- **TASK GOAL**: Omit all pictures, then retype the data exactly as given.

- **DATA EXCERPT**:
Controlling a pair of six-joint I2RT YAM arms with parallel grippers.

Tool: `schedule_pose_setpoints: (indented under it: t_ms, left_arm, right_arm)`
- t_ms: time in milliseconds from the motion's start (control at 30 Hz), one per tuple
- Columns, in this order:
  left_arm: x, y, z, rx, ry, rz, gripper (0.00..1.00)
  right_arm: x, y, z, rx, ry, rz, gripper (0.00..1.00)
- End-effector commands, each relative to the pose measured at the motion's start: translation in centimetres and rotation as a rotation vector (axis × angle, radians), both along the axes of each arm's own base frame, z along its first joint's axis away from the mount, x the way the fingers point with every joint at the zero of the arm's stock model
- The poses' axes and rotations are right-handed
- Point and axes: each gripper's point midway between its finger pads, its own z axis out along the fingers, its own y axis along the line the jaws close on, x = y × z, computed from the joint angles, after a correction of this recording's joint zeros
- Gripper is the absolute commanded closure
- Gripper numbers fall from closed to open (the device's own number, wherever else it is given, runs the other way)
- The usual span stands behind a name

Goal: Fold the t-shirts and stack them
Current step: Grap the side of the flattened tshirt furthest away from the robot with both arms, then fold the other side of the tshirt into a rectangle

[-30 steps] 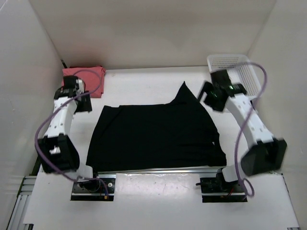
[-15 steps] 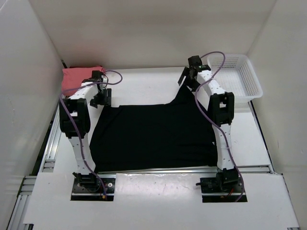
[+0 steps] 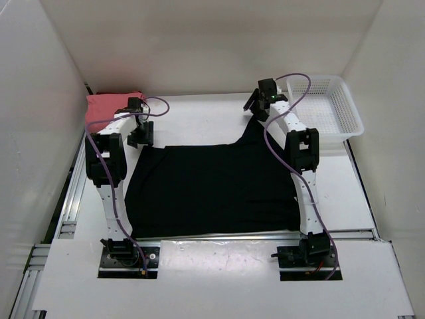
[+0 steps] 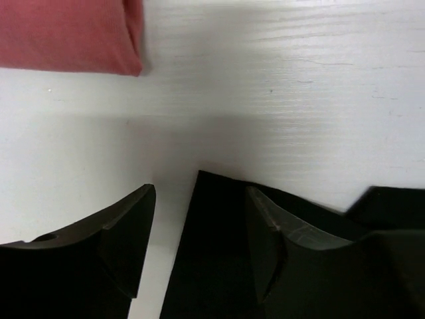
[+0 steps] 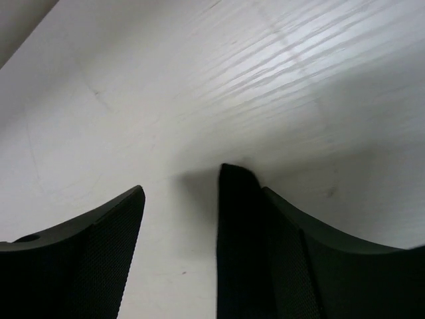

- **ANSWER SPACE**:
Controlling a pair of six-joint I2RT YAM arms with parallel grippers.

Tool: `schedule_pose_setpoints: (indented under it: t_ms, left_arm, right_arm)`
- t_ms: time in milliseconds from the motion's start (control at 30 Hz), one per tuple
- Columns, in this order:
  left_arm: x, y, z, rx, ry, rz, gripper (0.00..1.00)
  right_arm: x, y, z, rx, ry, rz, gripper (0.00..1.00)
- End-effector commands, each relative to the pose measured at the motion's start: translation in centimetres and rotation as a rotation vector (axis × angle, radians), both along the axes of each arm's own base frame, z along its first joint's axis away from the mount, x the way the fingers point with every joint at the zero of the arm's stock model
- The poses' axes and rotations are right-handed
- Point and axes: each gripper's point midway between its finger pads, its own z axis out along the fingers, its own y axis along the line the jaws close on, x = y × z, computed from the joint angles, after a correction of this recording's joint zeros
- Gripper is the absolute commanded closure
- Gripper numbers fall from closed to open (the device's own number, wherever else it is given, runs the other way)
- The usual span stands behind a name

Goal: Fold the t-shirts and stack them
Current step: Grap the side of the flattened tshirt furthest away from the robot with both arms, then fold the other side of the tshirt into a rectangle

[-30 steps] 
[-15 steps] 
[+0 steps] 
[+0 steps] 
[+0 steps] 

With the answer given, the exercise is closed.